The first time we went through my “bathroom” routine I was deeply embarrassed.
“It won’t always be like this,” she said disposing of a soiled garbage bag as I dug my head as far into my pillow as possible to shield my embarrassment.
And while it turned out she was right — things have gotten better — in that moment I had no choice but to swallow my pride and be grateful that my mother was keeping me clean and alive.
Now, seven years after the fateful day in college when my mother had to carry me to the car, she is still taking care of me in many of the same ways a mother cares for an infant child. A paid caregiver usually stays with me while she’s at work, but otherwise it’s just the two of us fending for ourselves, trying to keep our small world afloat.
Even as my health has improved over the last few months and I’ve started to eat solid food and speak short sentences again, my mother still has the burden of keeping my affairs in order. I have granted her power of attorney, which means when she isn’t working, she is almost always doing something for me.
There’s no doubt in my mind that my mother would be living a much different life had I not become sick. I imagine she has given up romances, perhaps even another marriage, and I know she has sacrificed going on vacations and going out on weekends countless times so she could stay at home and care for me. I also know she has missed dozens of workdays. She even took a leave of absence from her job to be my full-time caregiver.
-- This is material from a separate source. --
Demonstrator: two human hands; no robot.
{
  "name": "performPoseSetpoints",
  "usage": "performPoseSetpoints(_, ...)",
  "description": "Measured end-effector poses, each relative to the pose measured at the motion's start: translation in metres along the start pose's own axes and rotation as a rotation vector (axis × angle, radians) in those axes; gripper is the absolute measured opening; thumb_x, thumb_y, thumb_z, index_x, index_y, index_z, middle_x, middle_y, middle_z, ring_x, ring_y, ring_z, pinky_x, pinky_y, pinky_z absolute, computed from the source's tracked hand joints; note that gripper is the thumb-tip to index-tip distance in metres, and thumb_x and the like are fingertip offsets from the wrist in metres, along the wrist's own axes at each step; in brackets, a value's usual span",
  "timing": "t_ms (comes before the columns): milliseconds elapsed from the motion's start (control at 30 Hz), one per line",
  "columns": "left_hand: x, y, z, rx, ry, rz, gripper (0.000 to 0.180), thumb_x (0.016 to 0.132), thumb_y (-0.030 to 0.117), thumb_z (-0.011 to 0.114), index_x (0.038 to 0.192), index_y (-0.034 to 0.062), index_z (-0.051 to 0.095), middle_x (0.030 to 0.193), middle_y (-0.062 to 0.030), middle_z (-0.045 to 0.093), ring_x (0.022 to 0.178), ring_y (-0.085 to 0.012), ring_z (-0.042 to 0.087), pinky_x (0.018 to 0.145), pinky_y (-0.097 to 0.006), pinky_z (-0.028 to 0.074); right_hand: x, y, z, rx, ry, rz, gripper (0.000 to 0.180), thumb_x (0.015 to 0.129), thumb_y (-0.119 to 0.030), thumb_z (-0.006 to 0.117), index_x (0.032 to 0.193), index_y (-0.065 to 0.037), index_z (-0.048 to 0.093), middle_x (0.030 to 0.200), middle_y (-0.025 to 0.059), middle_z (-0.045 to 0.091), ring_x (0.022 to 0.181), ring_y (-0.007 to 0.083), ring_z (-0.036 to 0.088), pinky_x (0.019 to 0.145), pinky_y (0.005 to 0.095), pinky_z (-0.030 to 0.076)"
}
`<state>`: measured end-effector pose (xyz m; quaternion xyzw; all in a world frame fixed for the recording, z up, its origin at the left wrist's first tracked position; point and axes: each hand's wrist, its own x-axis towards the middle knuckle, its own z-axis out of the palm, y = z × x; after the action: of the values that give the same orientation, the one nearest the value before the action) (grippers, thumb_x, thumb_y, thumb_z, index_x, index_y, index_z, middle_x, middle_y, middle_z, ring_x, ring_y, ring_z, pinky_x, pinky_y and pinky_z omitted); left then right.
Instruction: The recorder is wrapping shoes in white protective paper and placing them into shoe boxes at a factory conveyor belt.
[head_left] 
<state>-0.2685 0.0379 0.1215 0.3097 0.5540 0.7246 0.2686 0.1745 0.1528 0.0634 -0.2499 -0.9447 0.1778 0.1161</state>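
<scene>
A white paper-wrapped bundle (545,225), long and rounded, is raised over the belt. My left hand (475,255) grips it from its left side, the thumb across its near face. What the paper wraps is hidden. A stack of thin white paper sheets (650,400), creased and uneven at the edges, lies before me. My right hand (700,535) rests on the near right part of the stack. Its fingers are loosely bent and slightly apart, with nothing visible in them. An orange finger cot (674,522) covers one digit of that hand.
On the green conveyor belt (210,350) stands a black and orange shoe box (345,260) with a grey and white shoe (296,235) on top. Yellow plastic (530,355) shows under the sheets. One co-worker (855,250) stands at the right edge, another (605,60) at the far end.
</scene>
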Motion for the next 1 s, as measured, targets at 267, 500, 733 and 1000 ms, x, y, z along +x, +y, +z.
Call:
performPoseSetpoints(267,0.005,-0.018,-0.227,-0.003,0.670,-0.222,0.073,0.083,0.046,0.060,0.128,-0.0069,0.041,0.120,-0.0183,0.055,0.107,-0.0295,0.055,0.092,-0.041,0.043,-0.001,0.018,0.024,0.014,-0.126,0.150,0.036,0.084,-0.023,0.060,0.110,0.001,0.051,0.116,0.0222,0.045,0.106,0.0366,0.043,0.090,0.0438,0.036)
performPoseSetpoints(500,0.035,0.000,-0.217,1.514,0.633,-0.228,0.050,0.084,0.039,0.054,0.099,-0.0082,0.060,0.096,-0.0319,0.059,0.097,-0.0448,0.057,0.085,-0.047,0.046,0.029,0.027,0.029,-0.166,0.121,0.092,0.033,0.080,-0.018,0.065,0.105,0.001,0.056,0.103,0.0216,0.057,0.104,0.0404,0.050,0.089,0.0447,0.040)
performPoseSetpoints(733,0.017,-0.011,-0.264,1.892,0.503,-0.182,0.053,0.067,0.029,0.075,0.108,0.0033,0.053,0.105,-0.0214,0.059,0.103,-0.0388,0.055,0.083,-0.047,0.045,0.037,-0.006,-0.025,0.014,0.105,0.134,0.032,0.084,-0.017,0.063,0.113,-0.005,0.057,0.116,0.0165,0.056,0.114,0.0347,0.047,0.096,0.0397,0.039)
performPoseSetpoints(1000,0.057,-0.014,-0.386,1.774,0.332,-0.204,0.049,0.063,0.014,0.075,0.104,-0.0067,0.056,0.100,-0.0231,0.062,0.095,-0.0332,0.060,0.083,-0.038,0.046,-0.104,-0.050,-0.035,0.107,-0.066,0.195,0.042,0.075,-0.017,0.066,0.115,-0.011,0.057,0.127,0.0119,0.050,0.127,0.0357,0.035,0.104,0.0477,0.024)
I cannot begin to express my guilt for the sacrifices my mother has made for me. But I have yet to see a shred of resentment from her, which baffles me. If she became sick back when I was healthy, it’s hard to imagine myself giving up college, career aspirations, bodybuilding, and my dating life to care for her full-time. Even if I had, there’s no question that the care I would have given her would have been far inferior to the care she gives me now.
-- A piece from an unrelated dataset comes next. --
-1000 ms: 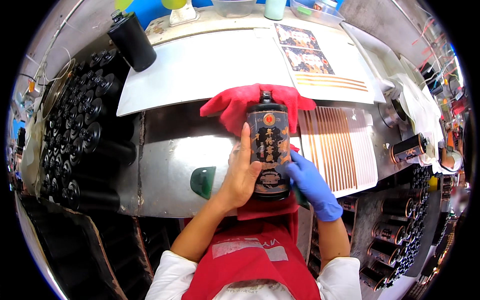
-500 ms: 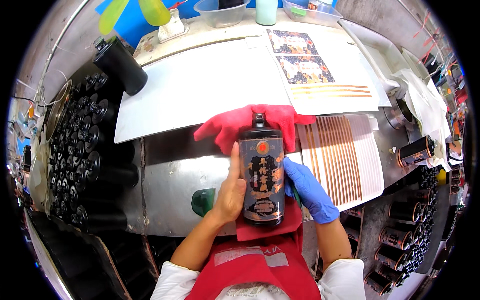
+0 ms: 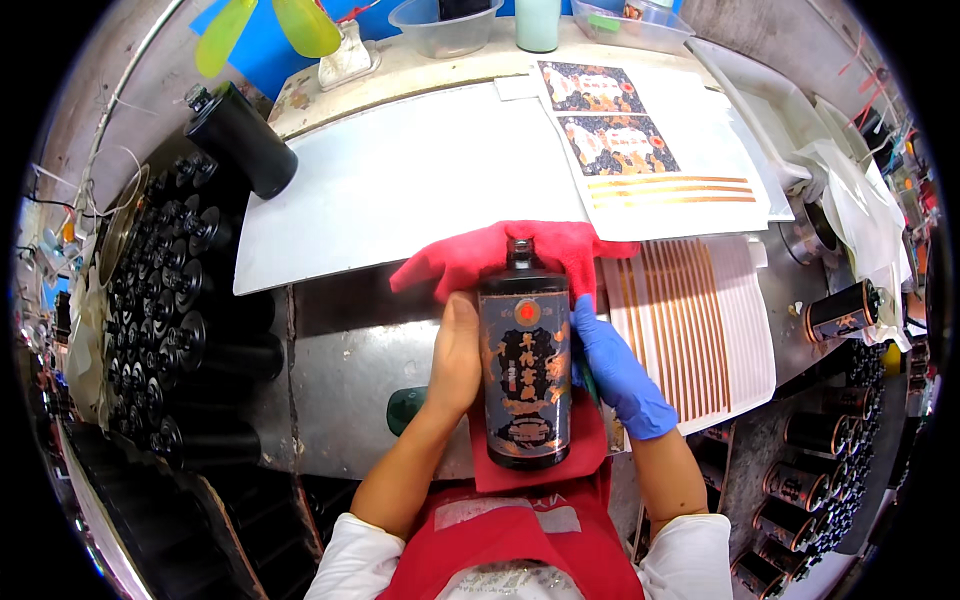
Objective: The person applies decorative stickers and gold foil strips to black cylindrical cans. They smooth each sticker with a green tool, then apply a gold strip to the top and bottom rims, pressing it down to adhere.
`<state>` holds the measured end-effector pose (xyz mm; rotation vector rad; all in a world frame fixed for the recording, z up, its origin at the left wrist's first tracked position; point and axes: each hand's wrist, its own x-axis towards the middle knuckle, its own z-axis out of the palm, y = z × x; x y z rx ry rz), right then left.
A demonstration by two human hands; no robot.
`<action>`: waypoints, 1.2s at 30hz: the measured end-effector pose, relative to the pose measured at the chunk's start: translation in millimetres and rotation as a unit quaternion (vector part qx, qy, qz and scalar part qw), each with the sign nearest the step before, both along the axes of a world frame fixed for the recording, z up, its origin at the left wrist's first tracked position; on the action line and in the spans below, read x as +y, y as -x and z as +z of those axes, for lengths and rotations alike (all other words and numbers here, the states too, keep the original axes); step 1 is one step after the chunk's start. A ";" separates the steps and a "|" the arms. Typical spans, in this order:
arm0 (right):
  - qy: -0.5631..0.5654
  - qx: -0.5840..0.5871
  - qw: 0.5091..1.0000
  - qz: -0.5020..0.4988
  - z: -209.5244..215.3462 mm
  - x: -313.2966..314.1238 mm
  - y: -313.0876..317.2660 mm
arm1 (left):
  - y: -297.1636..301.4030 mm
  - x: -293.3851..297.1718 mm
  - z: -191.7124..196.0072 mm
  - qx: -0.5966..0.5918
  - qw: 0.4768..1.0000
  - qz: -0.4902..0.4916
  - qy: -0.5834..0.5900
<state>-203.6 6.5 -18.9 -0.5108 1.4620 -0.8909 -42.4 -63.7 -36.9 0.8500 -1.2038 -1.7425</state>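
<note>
Dark bottle [image 3: 525,380] is showing a glossy glazed finish, its label printed in metallic copper on matt dark paper. Red cloth [image 3: 500,255] under it is looking soft, matt, woven. Right hand [image 3: 615,370] is wearing a smooth blue rubbery glove; left hand [image 3: 455,355] is staying bare. Worktop [image 3: 340,370] is reading as dull brushed metal, scuffed. Striped sheets [image 3: 690,320] are looking like smooth white paper with copper foil lines.
</note>
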 end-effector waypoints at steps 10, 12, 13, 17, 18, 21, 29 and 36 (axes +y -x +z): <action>0.019 -0.084 0.994 -0.073 15.3 -8.4 -7.0 | -11.7 -0.5 -2.2 -0.101 0.994 -0.019 0.029; 0.015 0.034 0.998 0.046 21.6 10.3 -0.2 | -32.2 13.1 -11.1 -0.086 0.983 -0.099 0.127; 0.038 0.077 0.993 0.086 23.8 21.8 -5.9 | -41.1 22.7 -16.9 -0.110 0.975 -0.107 0.160; 0.061 0.021 0.998 0.028 1.1 56.9 -9.6 | -56.6 45.2 -11.6 -0.118 0.958 -0.175 0.194; 0.060 0.019 0.997 0.033 3.3 57.5 -7.1 | -60.0 47.9 -14.5 -0.118 0.960 -0.169 0.188; 0.082 0.040 0.995 0.032 7.4 57.2 -10.8 | -64.3 52.9 -17.4 -0.117 0.959 -0.162 0.200; 0.061 -0.246 0.938 -0.239 -16.1 77.8 48.8 | -108.3 50.8 -12.0 -0.234 0.922 -0.044 0.304; 0.181 0.158 0.963 -0.124 78.6 72.9 -5.5 | -150.2 44.4 -14.9 -0.576 0.750 0.005 0.324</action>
The way we live is both a heartbreaking reminder of how life can erode over time and a beautiful testament to the love my mother and I share. I never expected to be 29 years old with my mom still taking care of me in such a vital way. I imagine she feels similarly, but I’m glad it’s her who cares for me; if it was anybody else I don’t know if I could trudge through each day.
The only thing more terrifying than acknowledging that my health may never return is that my mother won’t always be around, whether I need her to care for me or not. But instead of dwelling on the inevitable, impermanent trajectory of life, I find peace in being able to spend time with her every day and focus on everything we’ve been through together, even when we have disagreements.
Recently, I was using some of my reclaimed energy to handle my own affairs again and take some of the burden off my mother, but she insisted that I avoid stress and let her handle them.
When I got irritated by her insistence, she turned to me and said “I’m just trying to protect you.”
I paused for a second and smiled. Then, cleansed of my frustration, I said: “I know, mom, you’ve always protected me.”